The community center was opened 10 years ago, designed to serve a variety of activities, from dance and aerobics, to a computer classroom, arts and crafts, a card room and open space areas.
Pinard said it's a very different facility from the previous senior center that was behind city hall.
"They had keys and could come and go, with little supervision. It was pretty much free rein," Pinard said of the senior center, which was leveled to make room for the police department's parking lot.
"Now we have risk management and security issues," he said.
Pinard agreed there are times when the community center appears to be under-utilized, but those are infrequent.
Larry Lang disagreed.
"Where are all the people?" Lang asked, noting that community center management refuses to let bridge players use rooms that are vacant, insisting that all card playing must be done in the card room.
Laurel Strand, the city's interim facility and resource manager, said the misunderstanding involves programmed activity, such as bridge playing in the card room, which requires a fee paid by individuals to the community center, versus a room rental, where the renter controls the activity and the participants, and is responsible for set-up, take-down and cleanup.
Strand said the bridge players can rent a room, if it is available and not booked, but the community center staff will not allow a programmed activity to occur in a room that is not designated for it.
Pinard said the distinction can be confusing.
"We have to find a way to resolve the old way and the new way.
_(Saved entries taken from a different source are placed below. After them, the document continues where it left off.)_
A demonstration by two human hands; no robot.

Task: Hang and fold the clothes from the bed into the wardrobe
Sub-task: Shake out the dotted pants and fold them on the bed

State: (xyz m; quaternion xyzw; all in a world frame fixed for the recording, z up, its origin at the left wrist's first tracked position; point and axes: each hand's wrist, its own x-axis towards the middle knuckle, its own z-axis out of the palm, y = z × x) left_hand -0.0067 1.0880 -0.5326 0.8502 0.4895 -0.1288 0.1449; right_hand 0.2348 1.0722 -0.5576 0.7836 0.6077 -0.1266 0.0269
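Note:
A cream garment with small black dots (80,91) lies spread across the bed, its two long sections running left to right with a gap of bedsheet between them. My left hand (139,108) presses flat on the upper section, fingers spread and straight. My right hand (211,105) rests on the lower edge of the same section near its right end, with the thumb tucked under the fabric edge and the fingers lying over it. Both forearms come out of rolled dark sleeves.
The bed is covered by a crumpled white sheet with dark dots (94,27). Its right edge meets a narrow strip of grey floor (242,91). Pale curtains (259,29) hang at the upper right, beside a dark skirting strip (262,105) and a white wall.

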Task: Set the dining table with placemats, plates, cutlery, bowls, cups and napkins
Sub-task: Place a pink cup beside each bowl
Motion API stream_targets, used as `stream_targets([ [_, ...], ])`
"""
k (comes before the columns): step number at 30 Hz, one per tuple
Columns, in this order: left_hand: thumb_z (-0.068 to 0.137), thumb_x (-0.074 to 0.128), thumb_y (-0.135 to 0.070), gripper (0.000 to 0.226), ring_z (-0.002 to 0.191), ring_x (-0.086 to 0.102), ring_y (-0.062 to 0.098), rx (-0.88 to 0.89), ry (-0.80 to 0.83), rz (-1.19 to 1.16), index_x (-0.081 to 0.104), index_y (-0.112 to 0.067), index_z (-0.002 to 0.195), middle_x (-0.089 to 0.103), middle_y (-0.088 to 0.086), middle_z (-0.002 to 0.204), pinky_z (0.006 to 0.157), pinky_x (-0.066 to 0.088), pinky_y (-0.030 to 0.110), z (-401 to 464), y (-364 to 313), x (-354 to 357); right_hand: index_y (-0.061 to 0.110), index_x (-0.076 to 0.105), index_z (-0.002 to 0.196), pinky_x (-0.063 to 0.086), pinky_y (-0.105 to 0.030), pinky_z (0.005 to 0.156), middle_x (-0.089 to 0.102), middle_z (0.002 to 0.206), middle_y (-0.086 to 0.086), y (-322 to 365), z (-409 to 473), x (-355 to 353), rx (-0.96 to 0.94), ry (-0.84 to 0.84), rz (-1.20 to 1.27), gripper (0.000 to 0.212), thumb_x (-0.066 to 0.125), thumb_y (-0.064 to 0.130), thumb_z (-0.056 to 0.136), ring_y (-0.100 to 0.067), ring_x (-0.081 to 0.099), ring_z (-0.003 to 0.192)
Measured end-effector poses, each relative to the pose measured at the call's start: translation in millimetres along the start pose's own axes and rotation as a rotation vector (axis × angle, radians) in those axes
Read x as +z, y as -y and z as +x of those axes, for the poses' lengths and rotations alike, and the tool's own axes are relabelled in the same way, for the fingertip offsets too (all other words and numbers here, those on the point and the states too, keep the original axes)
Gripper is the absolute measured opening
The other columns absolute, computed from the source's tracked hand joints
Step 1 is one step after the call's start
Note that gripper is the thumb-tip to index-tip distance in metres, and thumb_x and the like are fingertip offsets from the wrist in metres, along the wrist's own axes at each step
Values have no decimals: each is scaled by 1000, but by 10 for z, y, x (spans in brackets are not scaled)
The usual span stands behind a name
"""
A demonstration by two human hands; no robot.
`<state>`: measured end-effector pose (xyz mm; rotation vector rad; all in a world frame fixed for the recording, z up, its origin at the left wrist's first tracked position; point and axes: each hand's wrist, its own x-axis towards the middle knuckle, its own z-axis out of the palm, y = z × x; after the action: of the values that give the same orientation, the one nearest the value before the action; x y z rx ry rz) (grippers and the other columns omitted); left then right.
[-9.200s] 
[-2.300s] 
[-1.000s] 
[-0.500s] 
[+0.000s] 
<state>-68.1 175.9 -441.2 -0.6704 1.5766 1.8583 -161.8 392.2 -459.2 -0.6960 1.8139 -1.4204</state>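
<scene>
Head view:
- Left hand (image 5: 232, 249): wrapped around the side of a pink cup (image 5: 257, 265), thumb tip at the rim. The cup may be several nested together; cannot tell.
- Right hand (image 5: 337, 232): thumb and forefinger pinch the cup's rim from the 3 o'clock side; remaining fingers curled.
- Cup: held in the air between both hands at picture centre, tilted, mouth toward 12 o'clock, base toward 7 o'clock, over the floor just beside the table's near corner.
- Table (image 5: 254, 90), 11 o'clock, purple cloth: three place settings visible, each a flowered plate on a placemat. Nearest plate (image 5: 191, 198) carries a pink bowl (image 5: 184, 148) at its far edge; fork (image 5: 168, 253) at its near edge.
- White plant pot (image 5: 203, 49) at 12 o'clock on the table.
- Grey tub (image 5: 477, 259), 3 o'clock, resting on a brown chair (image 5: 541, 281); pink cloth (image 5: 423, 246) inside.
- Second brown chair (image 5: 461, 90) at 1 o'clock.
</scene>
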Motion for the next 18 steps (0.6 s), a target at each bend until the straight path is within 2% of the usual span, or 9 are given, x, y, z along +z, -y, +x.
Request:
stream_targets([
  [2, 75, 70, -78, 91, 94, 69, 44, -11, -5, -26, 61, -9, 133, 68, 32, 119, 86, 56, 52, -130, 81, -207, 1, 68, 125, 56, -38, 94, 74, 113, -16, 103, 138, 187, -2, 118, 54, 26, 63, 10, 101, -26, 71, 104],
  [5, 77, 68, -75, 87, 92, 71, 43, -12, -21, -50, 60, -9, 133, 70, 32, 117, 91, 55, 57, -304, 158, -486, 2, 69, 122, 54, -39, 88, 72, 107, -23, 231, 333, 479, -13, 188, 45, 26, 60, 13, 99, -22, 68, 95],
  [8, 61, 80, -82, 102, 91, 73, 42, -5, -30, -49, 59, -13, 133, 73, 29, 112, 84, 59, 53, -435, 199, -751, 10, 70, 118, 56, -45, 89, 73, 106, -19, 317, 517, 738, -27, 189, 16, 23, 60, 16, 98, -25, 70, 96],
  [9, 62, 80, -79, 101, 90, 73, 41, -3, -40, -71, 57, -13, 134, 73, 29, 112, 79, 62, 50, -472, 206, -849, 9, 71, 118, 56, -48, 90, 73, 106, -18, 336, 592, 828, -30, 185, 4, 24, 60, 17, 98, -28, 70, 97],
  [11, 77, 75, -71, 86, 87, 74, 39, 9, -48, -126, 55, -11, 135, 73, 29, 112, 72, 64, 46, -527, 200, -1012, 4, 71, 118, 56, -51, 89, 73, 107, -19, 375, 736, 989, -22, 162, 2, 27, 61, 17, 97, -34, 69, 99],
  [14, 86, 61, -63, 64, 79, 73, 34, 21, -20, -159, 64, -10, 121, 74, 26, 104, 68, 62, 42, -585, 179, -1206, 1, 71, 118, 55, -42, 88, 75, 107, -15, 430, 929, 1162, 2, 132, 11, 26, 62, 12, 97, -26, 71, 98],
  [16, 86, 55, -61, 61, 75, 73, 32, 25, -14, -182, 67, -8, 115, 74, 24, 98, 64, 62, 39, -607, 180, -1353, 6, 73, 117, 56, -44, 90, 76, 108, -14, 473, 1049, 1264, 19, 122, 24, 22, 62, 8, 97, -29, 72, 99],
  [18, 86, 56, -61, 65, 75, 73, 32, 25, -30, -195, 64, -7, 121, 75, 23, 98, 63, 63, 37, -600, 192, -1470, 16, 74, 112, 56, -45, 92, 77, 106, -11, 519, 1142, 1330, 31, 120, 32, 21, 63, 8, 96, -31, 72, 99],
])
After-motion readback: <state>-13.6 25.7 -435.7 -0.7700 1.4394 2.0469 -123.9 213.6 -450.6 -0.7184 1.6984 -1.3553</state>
We are aware of their concerns and we are trying to resolve them," he said.
But Susan Dunn of Richland, who is a member of the Bechtel Women's Group, said her experiences with the community center several years ago confirm what the bridge players are saying.
Dunn said management practices became unaccommodating, which is why the women's group stopped holding its fundraisers at the center five years ago.
She said her group and others, including a genealogical society, bingo, pinochle and bunco groups, simply quit using the center because of the user-unfriendly policies and practices.
"A lot of groups chose to fade out, but the bridge group chose to speak out," Dunn said.
Tom Edwards, manager of the Richland Duplicate Bridge Club, said the way the Richland Community Center is run has made it "a place for the people who work here."
Pinard said City Manager Cindy Johnson personally has taken on the issue and promised to get back to Diven and the bridge players within a couple of weeks.